PROBLEM DETAILS
Could you repeat, word for word, the line with "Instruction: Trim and" and every line after it in the records below, leaving out any pictures?

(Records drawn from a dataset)
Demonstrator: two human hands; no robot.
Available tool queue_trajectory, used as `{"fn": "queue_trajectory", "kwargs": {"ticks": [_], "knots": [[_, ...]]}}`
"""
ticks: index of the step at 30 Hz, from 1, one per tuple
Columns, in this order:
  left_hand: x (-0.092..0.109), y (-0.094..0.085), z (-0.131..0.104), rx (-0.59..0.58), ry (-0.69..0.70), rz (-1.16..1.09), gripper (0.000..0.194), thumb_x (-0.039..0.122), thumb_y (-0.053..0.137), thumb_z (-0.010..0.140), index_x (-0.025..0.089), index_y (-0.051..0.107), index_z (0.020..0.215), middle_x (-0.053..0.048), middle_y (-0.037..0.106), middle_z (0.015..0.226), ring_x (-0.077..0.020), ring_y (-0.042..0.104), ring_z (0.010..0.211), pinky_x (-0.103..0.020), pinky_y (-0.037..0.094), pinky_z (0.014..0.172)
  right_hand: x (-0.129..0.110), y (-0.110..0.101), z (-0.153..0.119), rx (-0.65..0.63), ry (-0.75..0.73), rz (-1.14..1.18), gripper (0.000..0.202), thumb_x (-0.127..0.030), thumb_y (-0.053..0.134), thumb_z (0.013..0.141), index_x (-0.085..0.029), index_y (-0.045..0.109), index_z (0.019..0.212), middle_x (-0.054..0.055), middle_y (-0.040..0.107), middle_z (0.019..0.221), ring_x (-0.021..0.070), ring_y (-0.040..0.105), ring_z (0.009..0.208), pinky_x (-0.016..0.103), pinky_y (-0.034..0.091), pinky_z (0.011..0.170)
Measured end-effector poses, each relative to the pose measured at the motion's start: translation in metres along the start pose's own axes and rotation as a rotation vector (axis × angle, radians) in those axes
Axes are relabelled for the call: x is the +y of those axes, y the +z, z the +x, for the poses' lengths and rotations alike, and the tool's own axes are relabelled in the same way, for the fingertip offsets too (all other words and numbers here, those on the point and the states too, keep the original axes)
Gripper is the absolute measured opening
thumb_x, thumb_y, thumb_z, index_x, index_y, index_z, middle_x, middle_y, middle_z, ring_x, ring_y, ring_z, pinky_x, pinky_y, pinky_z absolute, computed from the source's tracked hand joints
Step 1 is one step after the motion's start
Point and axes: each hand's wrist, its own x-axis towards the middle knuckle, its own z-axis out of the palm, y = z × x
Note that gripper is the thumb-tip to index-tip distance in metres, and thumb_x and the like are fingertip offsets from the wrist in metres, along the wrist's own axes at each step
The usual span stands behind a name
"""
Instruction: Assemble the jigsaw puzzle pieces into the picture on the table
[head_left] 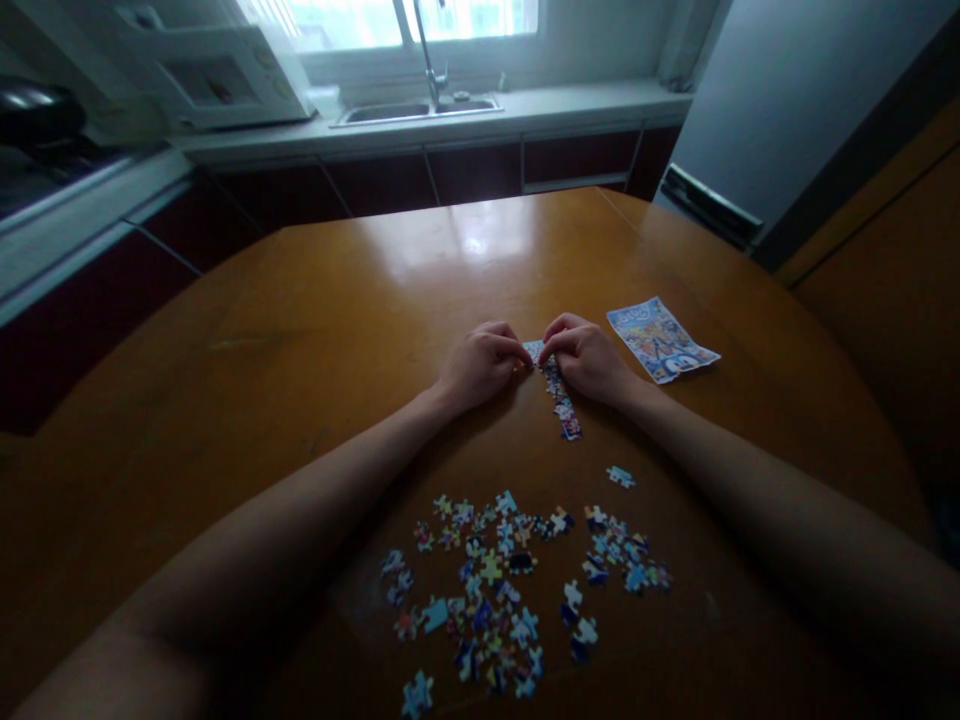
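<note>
Left hand (487, 366) and right hand (591, 360) bend over the puzzle strip (563, 405), at its end toward the far edge of the table (345, 310), grips unclear; gentle, flat pressure should protect joints.

Occluded and unresolved areas, head view.
Upper end of the joined puzzle strip (564, 408) partly covered by left hand (484, 362) and right hand (586, 358); fingertip contact probable, not confirmed. Images on loose pieces (491, 568) and print on the picture sheet (660, 338) too small to resolve. Tap (433, 85) cut by top edge, dark rounded object (37, 112) by left edge; both forearms (322, 485) run out of frame.
</note>
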Motion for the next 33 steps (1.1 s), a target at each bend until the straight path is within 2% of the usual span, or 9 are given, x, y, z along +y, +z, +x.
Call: {"fn": "queue_trajectory", "kwargs": {"ticks": [33], "knots": [[-0.0015,-0.0005,0.0022,-0.008,0.008,0.0,0.033,0.005,0.056,0.08,0.024,0.082,0.081,-0.004,0.068,0.084,-0.0148,0.06,0.079,-0.03,0.049,0.075,0.0033,0.0,0.0018,-0.007,0.005,-0.01,0.031,-0.006,0.056,0.08,-0.025,0.079,0.07,0.006,0.068,0.095,0.0206,0.063,0.088,0.037,0.051,0.082]]}}
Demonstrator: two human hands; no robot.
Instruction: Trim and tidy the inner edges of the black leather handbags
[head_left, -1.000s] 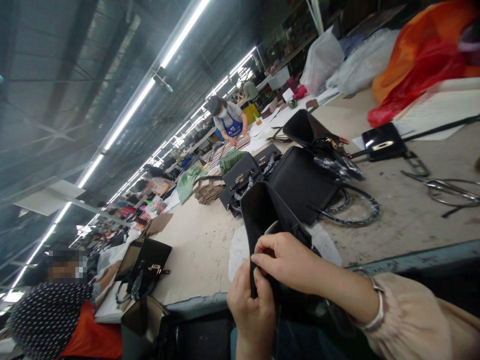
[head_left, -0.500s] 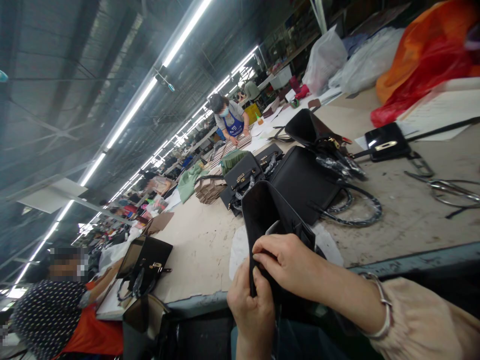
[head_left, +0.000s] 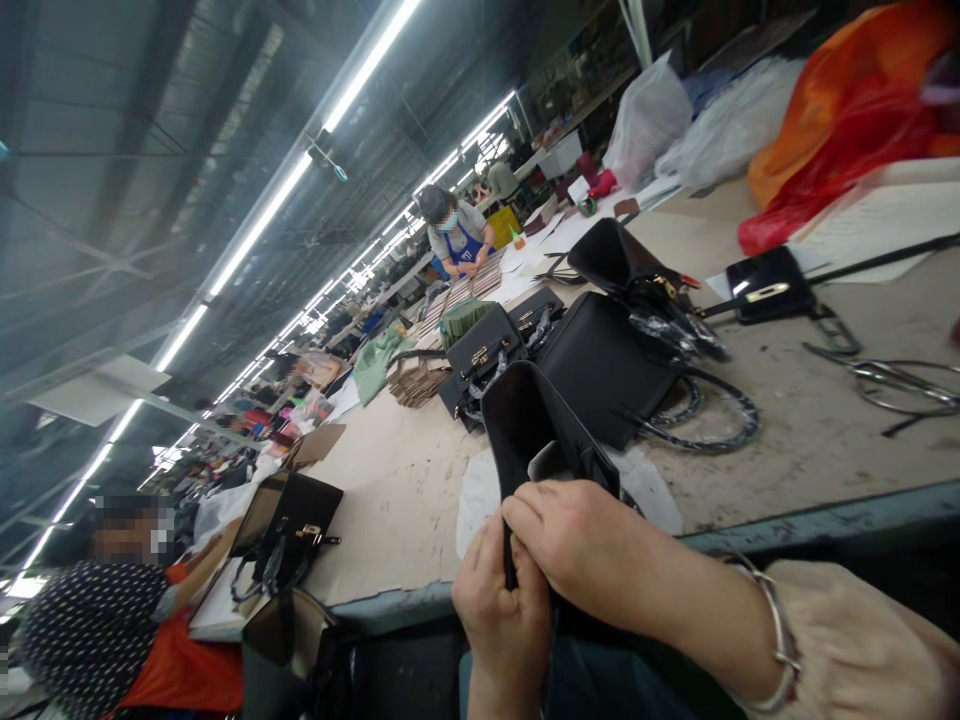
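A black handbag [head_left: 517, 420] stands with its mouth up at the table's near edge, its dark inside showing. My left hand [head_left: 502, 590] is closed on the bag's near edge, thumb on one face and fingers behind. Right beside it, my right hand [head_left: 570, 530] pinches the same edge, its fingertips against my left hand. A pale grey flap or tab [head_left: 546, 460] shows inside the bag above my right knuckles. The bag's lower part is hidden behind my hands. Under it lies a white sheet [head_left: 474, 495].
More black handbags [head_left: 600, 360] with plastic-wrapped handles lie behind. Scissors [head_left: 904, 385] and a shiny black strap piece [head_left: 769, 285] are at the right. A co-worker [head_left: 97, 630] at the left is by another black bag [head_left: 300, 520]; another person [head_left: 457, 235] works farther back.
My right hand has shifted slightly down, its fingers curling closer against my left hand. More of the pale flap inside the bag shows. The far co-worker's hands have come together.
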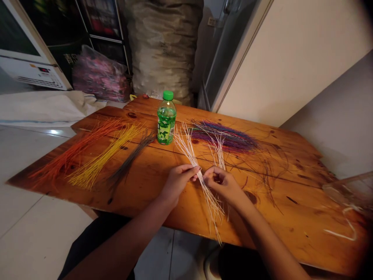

ANSWER
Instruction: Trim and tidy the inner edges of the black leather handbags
[head_left, -1.000s] 
[head_left, -0.500s] 
[head_left, +0.000s] 
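A black handbag [head_left: 517, 420] stands with its mouth up at the table's near edge, its dark inside showing. My left hand [head_left: 502, 590] is closed on the bag's near edge, thumb on one face and fingers behind. Right beside it, my right hand [head_left: 570, 530] pinches the same edge, its fingertips against my left hand. A pale grey flap or tab [head_left: 546, 460] shows inside the bag above my right knuckles. The bag's lower part is hidden behind my hands. Under it lies a white sheet [head_left: 474, 495].
More black handbags [head_left: 600, 360] with plastic-wrapped handles lie behind. Scissors [head_left: 904, 385] and a shiny black strap piece [head_left: 769, 285] are at the right. A co-worker [head_left: 97, 630] at the left is by another black bag [head_left: 300, 520]; another person [head_left: 457, 235] works farther back.
My right hand has shifted slightly down, its fingers curling closer against my left hand. More of the pale flap inside the bag shows. The far co-worker's hands have come together.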

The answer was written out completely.